La Chambre des représentants, dominée par les républicains, votera mercredi, selon son président. Le Sénat vote ensuite à la majorité démocratique.

Dans un bref discours, Kevin McCarthy a déclaré que le compromis trouvé, sur lequel il n’a pas fourni de détails, était « pleinement digne du peuple américain ». Le leader conservateur s’est contenté de saluer les « coupes historiques » de l’accord dans les dépenses publiques, qui étaient la principale revendication des républicains.

« Cet accord est un compromis, ce qui signifie que tout le monde n’obtient pas ce qu’il veut », a réagi Joe Biden, assurant que le texte « réduit les dépenses tout en protégeant les programmes publics essentiels ». Un compromis clé qui, selon les mots du président démocrate, « évite un défaut catastrophique ».

Sans relever cette limite, la plus grande économie du monde a fait défaut le 5 juin et n’a pas été en mesure de respecter ses obligations financières, que ce soit sur les salaires, les pensions ou les remboursements aux créanciers.

McCarthy a déclaré qu’il rencontrerait à nouveau Joe Biden dimanche et publierait le texte, fruit de négociations difficiles, le jour même. Selon plusieurs médias américains, l’accord conclu entre l’exécutif et l’opposition relève le plafond de la dette nationale américaine pendant deux ans après l’élection présidentielle de 2024.

« chèque en blanc »

Comme presque toutes les grandes économies, les États-Unis vivent à crédit. Mais contrairement à d’autres pays développés, l’Amérique se heurte régulièrement à une contrainte légale : le plafond de la dette, le montant maximum des emprunts des Etats-Unis qui doit être officiellement augmenté par le Congrès.

Les républicains, qui détiennent la majorité à la Chambre des représentants depuis janvier, ont fait de ce processus législatif routinier un instrument de lobbying politique. En refusant d’émettre un soi-disant «chèque en blanc» au président démocrate, ils ont augmenté ce plafond, actuellement de 31,4 billions de dollars, sous réserve de coupes budgétaires.

Et ils ont confié la responsabilité des négociations au président Kevin McCarthy, qui s’est imposé comme un défenseur intransigeant de la discipline budgétaire. Joe Biden, candidat à sa réélection, a longtemps refusé de venir à la table des négociations, accusant l’opposition de tenir l’économie américaine « en otage » en exigeant de telles coupes.

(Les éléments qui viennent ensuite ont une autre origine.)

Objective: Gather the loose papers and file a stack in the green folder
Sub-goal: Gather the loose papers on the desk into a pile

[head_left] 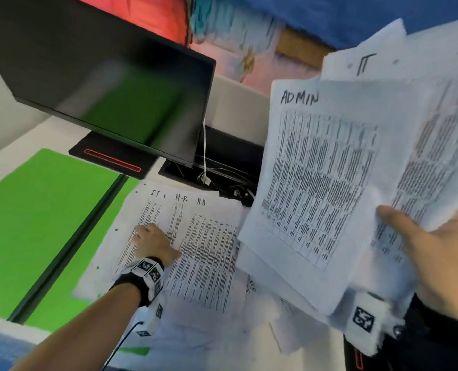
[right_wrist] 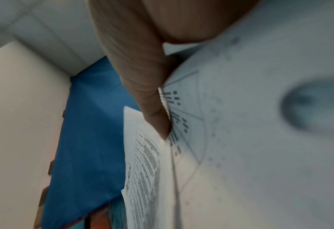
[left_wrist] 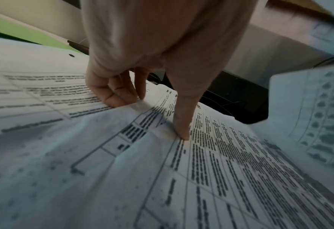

négociations interminables

Finalement, après plusieurs réunions entre les deux hommes à la Maison-Blanche, les équipes de « présidents » présidentiels et républicains se sont engagées dans des séances de négociation interminables, qui ont toutes reçu de nombreux commentaires de tout Washington.

L’accord de principe de samedi soir a apporté un certain calme aux marchés américains qui n’avaient jamais paniqué mais s’impatientaient face à la paralysie. L’agence de notation Fitch a mis jeudi la note américaine AAA « sous surveillance » et estime que l’absence d’accord « enverrait un signal négatif par rapport à… ». guide« .

La patronne du Fonds monétaire international, Kristalina Georgieva, a également critiqué le fait que l’économie mondiale puisse « se passer » de ces négociations tendues au vu de « l’incertitude considérable » de toute façon.

Retour d’urgence à Washington

Mais ce compromis doit maintenant être confirmé par le Sénat, contrôlé de justesse par les démocrates, et la Chambre des représentants, où les conservateurs disposent d’une majorité fragile.

Les temps parlementaires sont serrés : de nombreux élus sont rentrés chez eux quelques jours durant le long week-end du Memorial Day et se sont préparés à un retour de courte durée à Washington.

Par ailleurs, certains progressistes du Parti démocrate et certains élus du Parti républicain ont menacé de ne pas ratifier ou de retarder le plus longtemps possible des textes faisant trop de concessions au camp adverse. En fait, c’est souvent le cas avec de telles questions que des compromis sont faits à la dernière minute.

Un membre républicain de la Chambre des représentants, Bob Good, a déclaré plus tôt samedi que compte tenu de ce qu’il savait du compromis, « aucun membre se réclamant conservateur ne pourrait justifier un oui ».